Bug #76959 Gaps in Retrieved_Gtid_Set while no gaps in Executed_Gtid_Set
Submitted: 6 May 2015 17:48 Modified: 7 Sep 2015 14:36
Reporter: Sveta Smirnova (OCA) Email Updates:
Status: Closed Impact on me:
None 
Category:MySQL Server: Replication Severity:S3 (Non-critical)
Version:5.6.24 OS:Any
Assigned to: CPU Architecture:Any

[6 May 2015 17:48] Sveta Smirnova
Description:
Under certain circumstances it is possible that Retrieved_Gtid_Set on slave will contain gaps while actually no gaps will be in Executed_Gtid_Set and slave binary logs.

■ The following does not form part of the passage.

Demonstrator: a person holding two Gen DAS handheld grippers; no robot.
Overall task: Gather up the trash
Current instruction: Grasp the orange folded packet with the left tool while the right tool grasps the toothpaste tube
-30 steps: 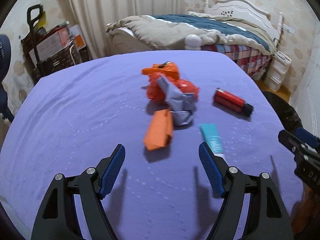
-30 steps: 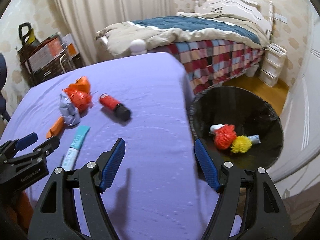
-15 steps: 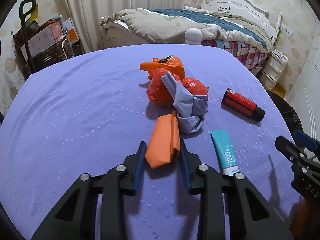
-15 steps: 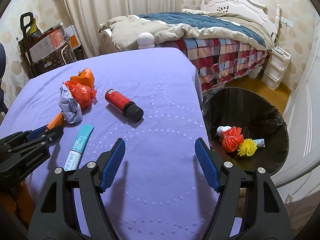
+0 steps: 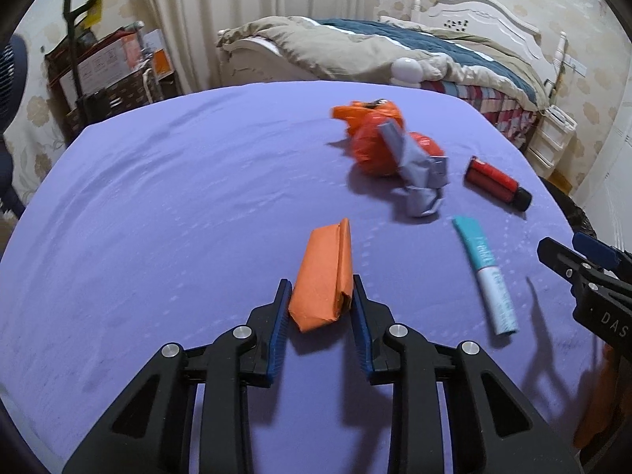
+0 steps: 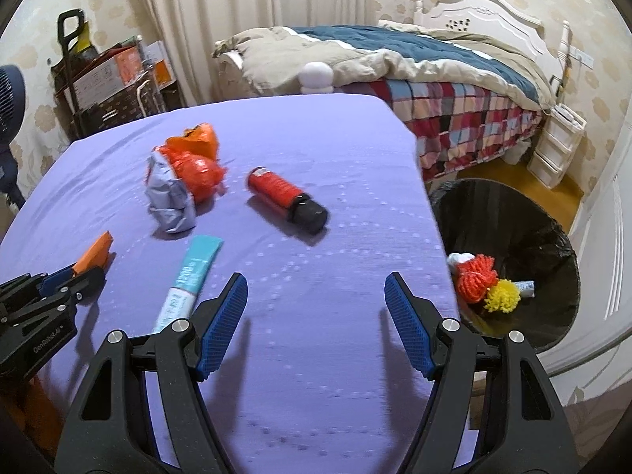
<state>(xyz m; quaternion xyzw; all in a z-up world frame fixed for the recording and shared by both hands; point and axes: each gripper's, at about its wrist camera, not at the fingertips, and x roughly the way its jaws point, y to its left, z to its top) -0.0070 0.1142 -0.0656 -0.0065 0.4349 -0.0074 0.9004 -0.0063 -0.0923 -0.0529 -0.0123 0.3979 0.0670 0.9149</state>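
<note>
My left gripper (image 5: 322, 296) is shut on a folded orange paper (image 5: 326, 276) and holds it just above the purple table (image 5: 158, 197); it also shows in the right wrist view (image 6: 94, 252). My right gripper (image 6: 316, 316) is open and empty over the table's right part. On the table lie a crumpled orange bag (image 6: 195, 164), a grey crumpled paper (image 6: 170, 201), a red bottle with a black cap (image 6: 286, 199) and a teal and white tube (image 6: 189, 280). A black-lined bin (image 6: 509, 264) stands right of the table.
The bin holds red and yellow pompoms (image 6: 484, 282). A bed (image 6: 414, 67) with a checked cover stands behind the table. A cart with boxes (image 5: 106, 79) is at the back left. White drawers (image 6: 557, 138) stand by the wall at the right.
My left gripper closed on the orange paper and has drawn it back from the pile, lifted off the table. My right gripper has shifted left over the table, still open.
</note>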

This happens when slave rotates relay log in such a way that last event contains record which sets GTID_NEXT, then following log contains few GTIDs, then slave restarts. After restart GTIDs for Retrieved_Gtid_Set executed wrongly and there are phantom gaps.

How to repeat:
Modify sources as follow (this is against MySQL from GitHub):

diff --git a/sql/binlog.cc b/sql/binlog.cc
index a02b987..9adb8bd 100644
--- a/sql/binlog.cc
+++ b/sql/binlog.cc
@@ -5057,6 +5057,7 @@ bool MYSQL_BIN_LOG::after_append_to_relay_log(Master_info *mi)
         DBUG_EVALUATE_IF("rotate_slave_debug_group", 500, max_size))
     {
       error= new_file_without_locking(mi->get_mi_description_event());
+ DBUG_EXECUTE_IF("gtid_next_bug", if (0 == max_size) {max_size = 1073741824;});
     }
   }

@@ -5092,7 +5093,7 @@ bool MYSQL_BIN_LOG::append_event(Log_event* ev, Master_info *mi)
 }

-bool MYSQL_BIN_LOG::append_buffer(const char* buf, uint len, Master_info *mi)
+bool MYSQL_BIN_LOG::append_buffer(const char* buf, uint len, Master_info *mi, Log_event_type event_type)
 {
   DBUG_ENTER("MYSQL_BIN_LOG::append_buffer");

@@ -5101,6 +5102,8 @@ bool MYSQL_BIN_LOG::append_buffer(const char* buf, uint len, Master_info *mi)
   DBUG_ASSERT(is_relay_log);
   mysql_mutex_assert_owner(&LOCK_log);

+ DBUG_EXECUTE_IF("gtid_next_bug", if (GTID_LOG_EVENT == event_type) {max_size=0; fprintf(stderr, "executing\n");});
+
   // write data
   bool error= false;
   if (my_b_append(&log_file,(uchar*) buf,len) == 0)
diff --git a/sql/binlog.h b/sql/binlog.h
index 38efe64..4ecda34 100644
--- a/sql/binlog.h
+++ b/sql/binlog.h
@@ -607,7 +607,7 @@ public:
   bool is_query_in_union(THD *thd, query_id_t query_id_param);

 #ifdef HAVE_REPLICATION
- bool append_buffer(const char* buf, uint len, Master_info *mi);
+ bool append_buffer(const char* buf, uint len, Master_info *mi, Log_event_type event_type);
   bool append_event(Log_event* ev, Master_info *mi);
 private:
   bool after_append_to_relay_log(Master_info *mi);
diff --git a/sql/rpl_slave.cc b/sql/rpl_slave.cc
index 30e85fc..b60e916 100644
--- a/sql/rpl_slave.cc
+++ b/sql/rpl_slave.cc
@@ -7051,7 +7051,7 @@ static int queue_event(Master_info* mi,const char* buf, ulong event_len)
   else
   {
     /* write the event to the relay log */
- if (likely(rli->relay_log.append_buffer(buf, event_len, mi) == 0))
+ if (likely(rli->relay_log.append_buffer(buf, event_len, mi, event_type) == 0))
     {
       mi->set_master_log_pos(mi->get_master_log_pos() + inc_pos);
       DBUG_PRINT("info", ("master_log_pos: %lu", (ulong) mi->get_master_log_pos()));

Run attached test case.

You will see in the end:

Retrieved_Gtid_Set 6030e94d-f416-11e4-bfd7-28b2bd7442fd:1-3:5-6
Executed_Gtid_Set 6030e94d-f416-11e4-bfd7-28b2bd7442fd:1-6

Suggested fix:
Either change way how GTIDs are calculated after restart (preferable) or check if replication does not write GTID_NEXT event as last event in the relay log file or both (because relay log can be corrupted in such a way).
[6 May 2015 17:48] Sveta Smirnova
test case

Attachment: rpl_issue52049.test (application/octet-stream, text), 724 bytes.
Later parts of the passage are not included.